Meditation— or mindfulness, in whatever form you like— is certainly one option for shutting off the stress response, but if you’re anything like me it’s not something you can sustain for too long, and the stress tends to return pretty quickly. Sometimes, I find that even if I can’t turn off my brain, I can at least trick it into thinking about something else for a little while. It may not be a permanent solution, but it’s better than nothing. Here are a few of the distractions we have been using lately:


  • BOARD GAMES: I spent a bit of last weekend, when Mike didn’t need my help with collar ties and insulation upstairs, going through and organizing all of our games. Now, we are trying to take a little time most evenings playing a game we haven’t played before— or at least not in a long time— and deciding which ones to keep and which ones to give away or sell. Focusing on learning the rules and strategy for each game, as well as a little healthy competition, seem to be great ways to focus our minds on something other than… well, pretty much everything on the news.

  • THE BOOB TUBE: This is a tricky one, because one really must be quite discerning about what one chooses to watch, or this option will completely backfire and increase stress rather than alleviating it. We no longer have cable TV, and we have chosen to carefully use the Haystack News app to make brief checks of the current state of affairs in the world, and it’s usually just in passing as we log on to watch a series or movie via one of the streaming services. The app can be customized for one’s location and by topics, which helps us drill down to just what we need to see and then move on. And once we have dutifully checked the day’s news, we try to choose programming that is uplifting, or at least takes us out of our own world and into another one. We recently finished a series called “Lark Rise to Candleford”, set in England in the 1880s (and featuring Brendan Coyle, of “Downton Abbey” fame), which we thoroughly enjoyed. And we are currently engrossed in an Australian family drama called “Packed to the Rafters”, which has had us both laughing and crying, sometimes all in the span of a single episode. Choose your programming wisely, and listen to your heart. If a show makes you as anxious as if you had just met up with a saber-toothed tiger, then it’s time to switch to something else!
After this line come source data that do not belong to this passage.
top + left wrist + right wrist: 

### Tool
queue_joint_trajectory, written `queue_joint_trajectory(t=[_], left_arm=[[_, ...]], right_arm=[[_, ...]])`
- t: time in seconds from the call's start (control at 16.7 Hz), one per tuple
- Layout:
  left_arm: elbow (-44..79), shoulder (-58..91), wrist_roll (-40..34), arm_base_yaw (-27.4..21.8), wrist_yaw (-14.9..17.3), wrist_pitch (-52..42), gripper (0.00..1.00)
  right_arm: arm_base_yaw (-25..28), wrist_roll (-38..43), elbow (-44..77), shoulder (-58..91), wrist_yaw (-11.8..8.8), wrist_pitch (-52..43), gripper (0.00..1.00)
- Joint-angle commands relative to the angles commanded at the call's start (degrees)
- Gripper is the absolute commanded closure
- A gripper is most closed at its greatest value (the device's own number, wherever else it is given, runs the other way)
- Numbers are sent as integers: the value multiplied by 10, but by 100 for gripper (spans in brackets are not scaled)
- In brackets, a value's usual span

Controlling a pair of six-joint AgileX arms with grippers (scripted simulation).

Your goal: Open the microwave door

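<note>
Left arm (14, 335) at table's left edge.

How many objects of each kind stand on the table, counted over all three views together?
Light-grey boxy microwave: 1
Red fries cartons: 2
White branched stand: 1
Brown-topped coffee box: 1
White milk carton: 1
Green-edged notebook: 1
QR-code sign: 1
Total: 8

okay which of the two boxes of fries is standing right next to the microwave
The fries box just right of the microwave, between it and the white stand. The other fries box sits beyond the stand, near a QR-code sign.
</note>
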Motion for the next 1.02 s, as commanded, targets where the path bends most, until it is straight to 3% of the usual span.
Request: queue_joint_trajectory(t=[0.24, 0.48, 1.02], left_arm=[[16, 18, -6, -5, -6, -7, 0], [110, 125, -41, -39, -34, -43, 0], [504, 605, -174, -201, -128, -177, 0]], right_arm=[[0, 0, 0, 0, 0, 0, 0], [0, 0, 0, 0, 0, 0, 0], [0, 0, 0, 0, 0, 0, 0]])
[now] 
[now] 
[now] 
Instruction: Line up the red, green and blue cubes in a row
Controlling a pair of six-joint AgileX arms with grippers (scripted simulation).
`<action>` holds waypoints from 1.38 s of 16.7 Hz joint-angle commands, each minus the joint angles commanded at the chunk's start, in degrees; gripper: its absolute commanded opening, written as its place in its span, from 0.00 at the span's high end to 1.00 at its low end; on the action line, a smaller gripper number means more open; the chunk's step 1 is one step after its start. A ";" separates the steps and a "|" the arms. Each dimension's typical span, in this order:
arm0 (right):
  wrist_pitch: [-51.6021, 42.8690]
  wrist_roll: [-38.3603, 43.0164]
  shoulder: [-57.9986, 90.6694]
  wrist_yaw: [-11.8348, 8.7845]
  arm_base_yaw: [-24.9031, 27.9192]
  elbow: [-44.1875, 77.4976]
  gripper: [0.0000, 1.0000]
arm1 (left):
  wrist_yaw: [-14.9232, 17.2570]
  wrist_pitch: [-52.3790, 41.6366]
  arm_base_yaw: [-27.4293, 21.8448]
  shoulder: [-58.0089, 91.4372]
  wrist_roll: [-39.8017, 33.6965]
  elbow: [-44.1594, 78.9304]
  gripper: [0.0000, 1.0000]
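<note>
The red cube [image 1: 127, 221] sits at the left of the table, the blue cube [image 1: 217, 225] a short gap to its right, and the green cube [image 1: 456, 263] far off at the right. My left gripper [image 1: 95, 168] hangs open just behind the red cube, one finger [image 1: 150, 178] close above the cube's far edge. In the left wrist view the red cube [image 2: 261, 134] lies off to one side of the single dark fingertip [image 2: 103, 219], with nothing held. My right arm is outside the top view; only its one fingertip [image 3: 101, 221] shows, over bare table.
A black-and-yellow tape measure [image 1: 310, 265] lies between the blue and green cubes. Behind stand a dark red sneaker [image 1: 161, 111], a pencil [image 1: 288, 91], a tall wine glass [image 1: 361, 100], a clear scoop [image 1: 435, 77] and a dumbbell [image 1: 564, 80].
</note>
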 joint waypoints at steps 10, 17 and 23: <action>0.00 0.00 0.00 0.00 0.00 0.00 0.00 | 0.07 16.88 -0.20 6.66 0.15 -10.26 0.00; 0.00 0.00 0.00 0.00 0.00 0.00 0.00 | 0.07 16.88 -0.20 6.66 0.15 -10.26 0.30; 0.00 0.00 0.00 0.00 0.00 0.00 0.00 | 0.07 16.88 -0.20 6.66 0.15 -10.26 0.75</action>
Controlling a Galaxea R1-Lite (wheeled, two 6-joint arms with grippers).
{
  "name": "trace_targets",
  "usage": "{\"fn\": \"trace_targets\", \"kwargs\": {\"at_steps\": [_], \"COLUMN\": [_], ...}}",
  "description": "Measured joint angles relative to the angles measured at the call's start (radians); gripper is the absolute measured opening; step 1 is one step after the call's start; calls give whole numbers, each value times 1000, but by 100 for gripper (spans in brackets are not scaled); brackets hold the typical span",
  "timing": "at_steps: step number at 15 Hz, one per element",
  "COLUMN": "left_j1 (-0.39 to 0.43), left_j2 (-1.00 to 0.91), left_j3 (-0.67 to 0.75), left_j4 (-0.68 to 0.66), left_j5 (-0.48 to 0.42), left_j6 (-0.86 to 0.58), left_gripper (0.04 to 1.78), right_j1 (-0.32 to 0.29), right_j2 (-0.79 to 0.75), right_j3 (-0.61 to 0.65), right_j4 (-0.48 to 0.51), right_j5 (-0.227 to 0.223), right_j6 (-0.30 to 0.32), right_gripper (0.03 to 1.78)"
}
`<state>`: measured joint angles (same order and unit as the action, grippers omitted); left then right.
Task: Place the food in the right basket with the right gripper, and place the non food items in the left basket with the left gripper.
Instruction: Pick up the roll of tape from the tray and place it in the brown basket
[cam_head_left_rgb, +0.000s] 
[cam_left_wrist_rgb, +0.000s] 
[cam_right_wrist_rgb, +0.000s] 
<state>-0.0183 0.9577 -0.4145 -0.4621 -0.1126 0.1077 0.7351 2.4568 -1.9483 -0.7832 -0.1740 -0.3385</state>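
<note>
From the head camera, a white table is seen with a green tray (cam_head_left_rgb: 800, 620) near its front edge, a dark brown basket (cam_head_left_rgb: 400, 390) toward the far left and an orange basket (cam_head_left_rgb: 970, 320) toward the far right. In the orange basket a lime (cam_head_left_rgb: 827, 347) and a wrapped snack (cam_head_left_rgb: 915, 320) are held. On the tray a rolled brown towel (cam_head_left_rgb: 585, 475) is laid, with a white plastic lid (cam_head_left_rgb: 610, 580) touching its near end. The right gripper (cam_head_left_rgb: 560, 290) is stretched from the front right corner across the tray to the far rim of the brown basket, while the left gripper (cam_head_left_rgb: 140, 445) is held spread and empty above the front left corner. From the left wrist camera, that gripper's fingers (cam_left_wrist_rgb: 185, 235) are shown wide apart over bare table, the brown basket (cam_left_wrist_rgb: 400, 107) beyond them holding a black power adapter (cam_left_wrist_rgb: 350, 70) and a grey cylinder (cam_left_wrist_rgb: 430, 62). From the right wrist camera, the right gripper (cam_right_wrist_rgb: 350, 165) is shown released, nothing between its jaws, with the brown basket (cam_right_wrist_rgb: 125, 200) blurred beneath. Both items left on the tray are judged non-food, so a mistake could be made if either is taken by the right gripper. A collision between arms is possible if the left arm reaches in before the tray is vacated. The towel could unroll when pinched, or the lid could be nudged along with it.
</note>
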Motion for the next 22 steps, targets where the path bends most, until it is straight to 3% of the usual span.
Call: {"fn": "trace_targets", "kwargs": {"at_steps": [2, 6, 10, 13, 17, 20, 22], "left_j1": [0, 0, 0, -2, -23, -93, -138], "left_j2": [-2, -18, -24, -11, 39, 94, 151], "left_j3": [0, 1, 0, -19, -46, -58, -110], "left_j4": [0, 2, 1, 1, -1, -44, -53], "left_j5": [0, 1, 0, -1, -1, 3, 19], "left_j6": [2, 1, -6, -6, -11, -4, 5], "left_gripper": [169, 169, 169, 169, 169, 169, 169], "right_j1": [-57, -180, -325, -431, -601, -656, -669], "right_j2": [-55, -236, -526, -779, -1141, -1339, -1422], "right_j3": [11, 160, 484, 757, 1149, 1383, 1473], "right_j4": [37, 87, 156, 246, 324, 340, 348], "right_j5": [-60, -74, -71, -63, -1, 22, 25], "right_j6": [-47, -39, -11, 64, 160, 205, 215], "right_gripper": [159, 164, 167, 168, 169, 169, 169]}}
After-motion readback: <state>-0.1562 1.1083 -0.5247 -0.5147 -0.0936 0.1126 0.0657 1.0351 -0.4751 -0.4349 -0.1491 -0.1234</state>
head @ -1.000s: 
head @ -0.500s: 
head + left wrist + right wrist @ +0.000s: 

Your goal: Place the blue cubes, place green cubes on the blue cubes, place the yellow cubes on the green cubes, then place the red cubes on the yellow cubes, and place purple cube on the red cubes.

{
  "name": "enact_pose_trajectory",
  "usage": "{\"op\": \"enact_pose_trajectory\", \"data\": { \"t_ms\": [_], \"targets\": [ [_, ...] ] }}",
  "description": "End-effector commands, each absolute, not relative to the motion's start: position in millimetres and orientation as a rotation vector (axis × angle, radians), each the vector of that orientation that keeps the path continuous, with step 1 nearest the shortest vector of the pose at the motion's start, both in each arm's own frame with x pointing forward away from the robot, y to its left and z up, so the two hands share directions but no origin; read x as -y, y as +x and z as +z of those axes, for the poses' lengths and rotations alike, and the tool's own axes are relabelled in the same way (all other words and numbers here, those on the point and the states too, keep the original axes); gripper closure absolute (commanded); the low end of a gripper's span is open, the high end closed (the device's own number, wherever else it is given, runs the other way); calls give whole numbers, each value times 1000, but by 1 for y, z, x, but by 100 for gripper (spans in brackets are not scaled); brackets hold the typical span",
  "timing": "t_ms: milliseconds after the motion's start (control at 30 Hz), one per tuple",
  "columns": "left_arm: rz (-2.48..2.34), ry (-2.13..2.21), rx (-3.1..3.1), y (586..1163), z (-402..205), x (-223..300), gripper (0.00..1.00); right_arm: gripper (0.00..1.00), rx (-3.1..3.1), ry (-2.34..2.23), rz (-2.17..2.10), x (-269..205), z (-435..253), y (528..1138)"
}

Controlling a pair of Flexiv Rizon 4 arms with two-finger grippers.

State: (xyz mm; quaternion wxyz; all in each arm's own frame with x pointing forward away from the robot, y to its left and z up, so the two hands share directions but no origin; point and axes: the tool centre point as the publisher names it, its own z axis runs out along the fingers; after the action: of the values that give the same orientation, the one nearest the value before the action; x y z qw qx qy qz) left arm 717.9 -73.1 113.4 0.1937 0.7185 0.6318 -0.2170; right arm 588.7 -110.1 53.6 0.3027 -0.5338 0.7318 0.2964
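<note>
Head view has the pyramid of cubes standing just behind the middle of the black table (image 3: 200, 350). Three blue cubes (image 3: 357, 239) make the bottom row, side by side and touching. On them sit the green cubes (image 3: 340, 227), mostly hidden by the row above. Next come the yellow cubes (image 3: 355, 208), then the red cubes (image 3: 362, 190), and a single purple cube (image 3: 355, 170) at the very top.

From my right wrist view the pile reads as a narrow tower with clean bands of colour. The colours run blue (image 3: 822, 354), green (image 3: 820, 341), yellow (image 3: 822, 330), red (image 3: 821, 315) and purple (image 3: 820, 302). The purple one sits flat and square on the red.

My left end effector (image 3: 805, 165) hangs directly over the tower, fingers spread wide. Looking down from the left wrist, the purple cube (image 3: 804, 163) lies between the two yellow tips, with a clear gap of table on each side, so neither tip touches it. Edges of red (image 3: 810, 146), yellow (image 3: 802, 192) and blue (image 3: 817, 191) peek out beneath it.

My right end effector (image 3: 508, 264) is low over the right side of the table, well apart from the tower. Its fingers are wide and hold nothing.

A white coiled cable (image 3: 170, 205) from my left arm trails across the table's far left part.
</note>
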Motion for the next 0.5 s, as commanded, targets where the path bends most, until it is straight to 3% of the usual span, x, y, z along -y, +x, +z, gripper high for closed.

  • BOOKS: I find this option extremely helpful for calming my inner caveman, and I always have. Even as a child I would happily choose reading over pretty much any other activity, and I was fortunate to have a best friend who didn’t find it weird or off-putting. Thank you, Kristin, for being my “reading buddy”. Sure, we had lots of fun when we interacted with the world around us, too, but it was pretty special to have a friend who understood that reading was my way of recharging, and who was perfectly comfortable with hanging out, each reading our own book, and quietly keeping each other company. Books can completely transport us to another world, and when the world feels as crazy as it does right now, that can be a beautiful thing. Brew yourself a lovely cup of tea, curl up in your favorite chair or reading nook, and give yourself permission to leave this world behind temporarily in favor of the one the author has created for you. I can almost guarantee that you will feel better for having done so (assuming you chose an uplifting book, of course.)


What are your favorite ways to convince your sympathetic nervous system that there really is no tiger in the room? We could all use as many suggestions as we can find right now, because this virus isn’t going away anytime soon, and neither is that nagging feeling that the piano could drop at any moment. So, what do you use to keep the tigers— and the pianos— at bay?